__Work request__:
For the entries below, the expected answer is the line with "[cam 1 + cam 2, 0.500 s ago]", the line with "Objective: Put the", and every line between them, exactly as written, and nothing more.

───── Given records ─────

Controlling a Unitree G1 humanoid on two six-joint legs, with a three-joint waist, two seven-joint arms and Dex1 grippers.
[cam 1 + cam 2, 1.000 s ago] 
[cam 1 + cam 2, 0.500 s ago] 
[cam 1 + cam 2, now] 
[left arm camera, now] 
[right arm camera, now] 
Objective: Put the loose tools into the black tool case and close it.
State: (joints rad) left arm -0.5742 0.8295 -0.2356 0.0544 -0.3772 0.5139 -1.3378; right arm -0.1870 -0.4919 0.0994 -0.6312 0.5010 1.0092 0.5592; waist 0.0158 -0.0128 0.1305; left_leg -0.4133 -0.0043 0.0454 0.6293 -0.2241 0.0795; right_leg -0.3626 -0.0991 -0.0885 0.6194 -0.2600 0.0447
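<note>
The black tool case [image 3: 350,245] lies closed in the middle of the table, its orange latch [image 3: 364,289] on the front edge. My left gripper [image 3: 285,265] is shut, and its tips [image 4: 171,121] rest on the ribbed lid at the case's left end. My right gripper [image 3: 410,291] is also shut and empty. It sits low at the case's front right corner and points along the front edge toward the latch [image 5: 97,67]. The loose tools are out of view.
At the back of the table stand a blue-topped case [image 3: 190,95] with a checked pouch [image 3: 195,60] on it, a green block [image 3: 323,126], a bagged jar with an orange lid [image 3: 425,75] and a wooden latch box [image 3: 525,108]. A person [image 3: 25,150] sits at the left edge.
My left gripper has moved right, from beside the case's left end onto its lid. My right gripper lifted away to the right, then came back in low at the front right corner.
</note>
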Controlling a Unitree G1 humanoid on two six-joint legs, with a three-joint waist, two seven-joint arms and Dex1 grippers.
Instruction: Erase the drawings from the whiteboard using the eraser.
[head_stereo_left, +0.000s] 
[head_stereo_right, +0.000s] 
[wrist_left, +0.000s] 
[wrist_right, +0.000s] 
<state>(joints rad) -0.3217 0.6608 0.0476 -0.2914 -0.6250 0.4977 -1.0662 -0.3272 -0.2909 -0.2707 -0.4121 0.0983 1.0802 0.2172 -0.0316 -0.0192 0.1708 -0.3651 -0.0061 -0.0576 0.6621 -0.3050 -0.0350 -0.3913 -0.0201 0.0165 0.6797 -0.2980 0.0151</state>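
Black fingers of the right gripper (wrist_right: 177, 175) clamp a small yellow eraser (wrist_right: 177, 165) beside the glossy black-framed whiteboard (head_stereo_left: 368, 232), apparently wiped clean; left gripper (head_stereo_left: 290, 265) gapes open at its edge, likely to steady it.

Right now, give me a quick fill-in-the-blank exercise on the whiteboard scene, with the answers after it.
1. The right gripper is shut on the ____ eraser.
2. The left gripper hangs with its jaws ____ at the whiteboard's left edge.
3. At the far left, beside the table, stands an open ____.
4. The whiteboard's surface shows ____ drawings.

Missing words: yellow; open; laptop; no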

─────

__Reply__:
[cam 1 + cam 2, 0.500 s ago] 
[cam 1 + cam 2, now] 
[left arm camera, now] 
[right arm camera, now] 
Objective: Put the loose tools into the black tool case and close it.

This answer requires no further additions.